## EXERCISE GOAL
Here you must reproduce each line of the data exactly.

## DATA EXCERPT
.....
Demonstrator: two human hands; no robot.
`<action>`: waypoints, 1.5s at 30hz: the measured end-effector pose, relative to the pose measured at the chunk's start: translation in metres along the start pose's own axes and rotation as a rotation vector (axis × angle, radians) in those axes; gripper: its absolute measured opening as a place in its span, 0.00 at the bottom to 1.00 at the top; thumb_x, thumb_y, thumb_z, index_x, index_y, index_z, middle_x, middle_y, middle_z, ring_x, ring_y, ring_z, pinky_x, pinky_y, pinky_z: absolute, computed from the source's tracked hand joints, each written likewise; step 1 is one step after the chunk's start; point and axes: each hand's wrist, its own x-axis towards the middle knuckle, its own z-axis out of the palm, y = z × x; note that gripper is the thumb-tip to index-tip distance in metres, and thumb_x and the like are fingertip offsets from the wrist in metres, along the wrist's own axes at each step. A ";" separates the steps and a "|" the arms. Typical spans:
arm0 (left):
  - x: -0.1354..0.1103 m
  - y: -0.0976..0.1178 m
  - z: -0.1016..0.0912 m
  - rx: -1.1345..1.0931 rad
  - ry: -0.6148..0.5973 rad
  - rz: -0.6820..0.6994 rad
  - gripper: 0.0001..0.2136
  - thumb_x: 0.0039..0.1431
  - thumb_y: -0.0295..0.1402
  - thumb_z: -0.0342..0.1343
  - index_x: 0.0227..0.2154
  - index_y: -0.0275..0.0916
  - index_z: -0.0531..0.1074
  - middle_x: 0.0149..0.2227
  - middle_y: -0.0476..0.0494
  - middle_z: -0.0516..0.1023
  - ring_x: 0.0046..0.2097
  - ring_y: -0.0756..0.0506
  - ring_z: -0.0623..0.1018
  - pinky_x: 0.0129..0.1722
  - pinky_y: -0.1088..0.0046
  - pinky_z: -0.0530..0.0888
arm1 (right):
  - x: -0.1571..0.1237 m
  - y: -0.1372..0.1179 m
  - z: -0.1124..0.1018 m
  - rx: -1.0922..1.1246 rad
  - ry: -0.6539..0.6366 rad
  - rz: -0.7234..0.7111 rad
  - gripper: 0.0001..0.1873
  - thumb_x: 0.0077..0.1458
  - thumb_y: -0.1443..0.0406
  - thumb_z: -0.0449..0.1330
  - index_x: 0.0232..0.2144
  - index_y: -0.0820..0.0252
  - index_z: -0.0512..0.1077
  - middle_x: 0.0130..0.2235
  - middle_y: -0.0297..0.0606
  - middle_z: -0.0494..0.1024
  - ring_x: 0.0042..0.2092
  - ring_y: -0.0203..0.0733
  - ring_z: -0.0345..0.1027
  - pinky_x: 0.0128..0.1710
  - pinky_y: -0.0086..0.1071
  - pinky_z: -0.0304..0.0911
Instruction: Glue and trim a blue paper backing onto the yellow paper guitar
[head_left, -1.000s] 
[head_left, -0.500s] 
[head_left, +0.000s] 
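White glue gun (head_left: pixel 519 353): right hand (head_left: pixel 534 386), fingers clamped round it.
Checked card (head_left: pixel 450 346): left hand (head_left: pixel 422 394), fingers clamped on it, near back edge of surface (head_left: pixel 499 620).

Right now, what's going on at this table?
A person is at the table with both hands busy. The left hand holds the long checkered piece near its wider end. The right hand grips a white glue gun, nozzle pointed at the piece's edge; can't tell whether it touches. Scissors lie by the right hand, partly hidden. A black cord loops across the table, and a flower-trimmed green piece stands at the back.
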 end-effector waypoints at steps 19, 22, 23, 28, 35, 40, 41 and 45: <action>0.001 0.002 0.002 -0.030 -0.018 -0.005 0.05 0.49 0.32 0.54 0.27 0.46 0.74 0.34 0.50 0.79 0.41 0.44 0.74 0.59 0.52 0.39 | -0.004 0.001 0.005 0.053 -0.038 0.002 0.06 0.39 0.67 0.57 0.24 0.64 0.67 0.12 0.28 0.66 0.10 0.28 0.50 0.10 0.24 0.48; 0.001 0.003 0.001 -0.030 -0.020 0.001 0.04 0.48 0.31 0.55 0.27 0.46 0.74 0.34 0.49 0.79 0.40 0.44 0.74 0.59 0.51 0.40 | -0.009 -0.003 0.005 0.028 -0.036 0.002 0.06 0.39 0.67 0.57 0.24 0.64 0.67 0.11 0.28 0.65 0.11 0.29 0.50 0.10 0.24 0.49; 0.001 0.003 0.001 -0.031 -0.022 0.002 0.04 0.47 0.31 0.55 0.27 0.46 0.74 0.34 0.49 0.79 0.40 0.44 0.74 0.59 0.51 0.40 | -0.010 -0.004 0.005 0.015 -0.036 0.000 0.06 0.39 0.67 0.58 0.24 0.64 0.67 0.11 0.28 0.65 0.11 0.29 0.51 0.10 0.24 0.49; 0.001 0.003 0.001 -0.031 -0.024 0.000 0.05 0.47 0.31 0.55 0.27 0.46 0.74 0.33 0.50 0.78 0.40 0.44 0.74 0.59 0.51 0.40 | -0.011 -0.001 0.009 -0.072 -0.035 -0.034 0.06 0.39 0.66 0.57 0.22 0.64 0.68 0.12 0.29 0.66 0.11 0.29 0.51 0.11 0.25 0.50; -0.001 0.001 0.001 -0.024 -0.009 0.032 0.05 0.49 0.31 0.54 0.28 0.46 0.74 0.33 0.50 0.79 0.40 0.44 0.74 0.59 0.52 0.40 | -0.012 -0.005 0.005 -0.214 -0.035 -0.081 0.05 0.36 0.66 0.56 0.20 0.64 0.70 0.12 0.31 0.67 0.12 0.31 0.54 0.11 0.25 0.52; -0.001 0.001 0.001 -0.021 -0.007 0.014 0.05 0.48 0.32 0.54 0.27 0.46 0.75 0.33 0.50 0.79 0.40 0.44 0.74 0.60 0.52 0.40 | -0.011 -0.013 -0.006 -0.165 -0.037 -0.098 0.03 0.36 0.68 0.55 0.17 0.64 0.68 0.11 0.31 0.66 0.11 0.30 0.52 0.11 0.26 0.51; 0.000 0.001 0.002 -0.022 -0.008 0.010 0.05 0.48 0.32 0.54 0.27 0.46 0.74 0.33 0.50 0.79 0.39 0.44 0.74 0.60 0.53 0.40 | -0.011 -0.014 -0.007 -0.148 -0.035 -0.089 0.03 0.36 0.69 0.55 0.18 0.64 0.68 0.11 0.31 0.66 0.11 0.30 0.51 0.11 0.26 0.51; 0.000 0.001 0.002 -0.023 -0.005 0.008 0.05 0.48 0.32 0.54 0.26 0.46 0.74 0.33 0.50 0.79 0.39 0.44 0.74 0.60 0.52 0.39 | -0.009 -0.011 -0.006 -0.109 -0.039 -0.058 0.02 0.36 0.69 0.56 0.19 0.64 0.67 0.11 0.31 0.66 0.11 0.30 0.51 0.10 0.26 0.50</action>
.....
## RESPONSE AREA
Demonstrator: two human hands; no robot.
`<action>`: waypoints, 1.5s at 30hz: the measured end-effector pose, relative to the pose measured at the chunk's start: translation in metres along the start pose's own axes and rotation as a rotation vector (axis × angle, radians) in those axes; gripper: its absolute measured opening as a place in its span, 0.00 at the bottom to 1.00 at the top; thumb_x, thumb_y, thumb_z, index_x, index_y, index_z, middle_x, middle_y, middle_z, ring_x, ring_y, ring_z, pinky_x, pinky_y, pinky_z: absolute, computed from the source's tracked hand joints, each written likewise; step 1 is one step after the chunk's start; point and axes: each hand's wrist, its own x-axis towards the middle knuckle, its own z-axis out of the palm, y = z × x; note that gripper is the thumb-tip to index-tip distance in metres, and thumb_x and the like are fingertip offsets from the wrist in metres, along the wrist's own axes at each step. A ";" separates the steps and a "|" the arms. Typical spans:
arm0 (left):
  - x: -0.1354..0.1103 m
  - y: -0.0976..0.1178 m
  - z: -0.1016..0.0912 m
  - rx: -1.1345..1.0931 rad
  - ry: -0.6148..0.5973 rad
  - rz: -0.6820..0.6994 rad
  - gripper: 0.0001..0.2136
  - thumb_x: 0.0039..0.1431
  - thumb_y: -0.0295..0.1402
  - thumb_z: -0.0342..0.1343
  - index_x: 0.0227..0.2154
  - index_y: -0.0275..0.0916
  - index_z: -0.0531..0.1074
  - middle_x: 0.0149..0.2227
  - middle_y: -0.0476..0.0494
  - middle_z: -0.0516..0.1023
  - ring_x: 0.0046..0.2097
  - ring_y: -0.0756..0.0506
  - ring_z: -0.0623..0.1018
  - pinky_x: 0.0129..0.1722
  - pinky_y: -0.1088..0.0046
  - pinky_z: -0.0530..0.0888
arm1 (right):
  - x: -0.1571..0.1237 m
  - y: -0.1372..0.1179 m
  - z: -0.1124..0.1018 m
  - rx: -1.0922..1.1246 rad
  - ry: -0.6539..0.6366 rad
  - rz: -0.7234..0.7111 rad
  - gripper: 0.0001..0.1873
  - thumb_x: 0.0077..0.1458
  - thumb_y: -0.1443..0.0406
  - thumb_z: -0.0449..0.1330
  - index_x: 0.0232..0.2144
  - index_y: -0.0820..0.0252
  - index_z: -0.0512..0.1077
  - middle_x: 0.0130..0.2235
  - middle_y: -0.0297..0.0606
  - middle_z: -0.0494..0.1024
  - ring_x: 0.0042..0.2092
  - ring_y: -0.0203..0.0733
  - ring_z: -0.0345..0.1027
  - pinky_x: 0.0128..0.1710
  - pinky_y: -0.0086..0.1071
  - pinky_z: -0.0304..0.0911
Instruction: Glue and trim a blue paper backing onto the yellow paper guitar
[head_left, -1.000s] 
[head_left, -0.500s] 
[head_left, +0.000s] 
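White glue gun (head_left: pixel 519 353): right hand (head_left: pixel 534 386), fingers clamped round it.
Checked card (head_left: pixel 450 346): left hand (head_left: pixel 422 394), fingers clamped on it, near back edge of surface (head_left: pixel 499 620).

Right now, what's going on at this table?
A person is at the table with both hands busy. The left hand holds the long checkered piece near its wider end. The right hand grips a white glue gun, nozzle pointed at the piece's edge; can't tell whether it touches. Scissors lie by the right hand, partly hidden. A black cord loops across the table, and a flower-trimmed green piece stands at the back.
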 end-effector waypoints at steps 19, 22, 23, 28, 35, 40, 41 and 45: <action>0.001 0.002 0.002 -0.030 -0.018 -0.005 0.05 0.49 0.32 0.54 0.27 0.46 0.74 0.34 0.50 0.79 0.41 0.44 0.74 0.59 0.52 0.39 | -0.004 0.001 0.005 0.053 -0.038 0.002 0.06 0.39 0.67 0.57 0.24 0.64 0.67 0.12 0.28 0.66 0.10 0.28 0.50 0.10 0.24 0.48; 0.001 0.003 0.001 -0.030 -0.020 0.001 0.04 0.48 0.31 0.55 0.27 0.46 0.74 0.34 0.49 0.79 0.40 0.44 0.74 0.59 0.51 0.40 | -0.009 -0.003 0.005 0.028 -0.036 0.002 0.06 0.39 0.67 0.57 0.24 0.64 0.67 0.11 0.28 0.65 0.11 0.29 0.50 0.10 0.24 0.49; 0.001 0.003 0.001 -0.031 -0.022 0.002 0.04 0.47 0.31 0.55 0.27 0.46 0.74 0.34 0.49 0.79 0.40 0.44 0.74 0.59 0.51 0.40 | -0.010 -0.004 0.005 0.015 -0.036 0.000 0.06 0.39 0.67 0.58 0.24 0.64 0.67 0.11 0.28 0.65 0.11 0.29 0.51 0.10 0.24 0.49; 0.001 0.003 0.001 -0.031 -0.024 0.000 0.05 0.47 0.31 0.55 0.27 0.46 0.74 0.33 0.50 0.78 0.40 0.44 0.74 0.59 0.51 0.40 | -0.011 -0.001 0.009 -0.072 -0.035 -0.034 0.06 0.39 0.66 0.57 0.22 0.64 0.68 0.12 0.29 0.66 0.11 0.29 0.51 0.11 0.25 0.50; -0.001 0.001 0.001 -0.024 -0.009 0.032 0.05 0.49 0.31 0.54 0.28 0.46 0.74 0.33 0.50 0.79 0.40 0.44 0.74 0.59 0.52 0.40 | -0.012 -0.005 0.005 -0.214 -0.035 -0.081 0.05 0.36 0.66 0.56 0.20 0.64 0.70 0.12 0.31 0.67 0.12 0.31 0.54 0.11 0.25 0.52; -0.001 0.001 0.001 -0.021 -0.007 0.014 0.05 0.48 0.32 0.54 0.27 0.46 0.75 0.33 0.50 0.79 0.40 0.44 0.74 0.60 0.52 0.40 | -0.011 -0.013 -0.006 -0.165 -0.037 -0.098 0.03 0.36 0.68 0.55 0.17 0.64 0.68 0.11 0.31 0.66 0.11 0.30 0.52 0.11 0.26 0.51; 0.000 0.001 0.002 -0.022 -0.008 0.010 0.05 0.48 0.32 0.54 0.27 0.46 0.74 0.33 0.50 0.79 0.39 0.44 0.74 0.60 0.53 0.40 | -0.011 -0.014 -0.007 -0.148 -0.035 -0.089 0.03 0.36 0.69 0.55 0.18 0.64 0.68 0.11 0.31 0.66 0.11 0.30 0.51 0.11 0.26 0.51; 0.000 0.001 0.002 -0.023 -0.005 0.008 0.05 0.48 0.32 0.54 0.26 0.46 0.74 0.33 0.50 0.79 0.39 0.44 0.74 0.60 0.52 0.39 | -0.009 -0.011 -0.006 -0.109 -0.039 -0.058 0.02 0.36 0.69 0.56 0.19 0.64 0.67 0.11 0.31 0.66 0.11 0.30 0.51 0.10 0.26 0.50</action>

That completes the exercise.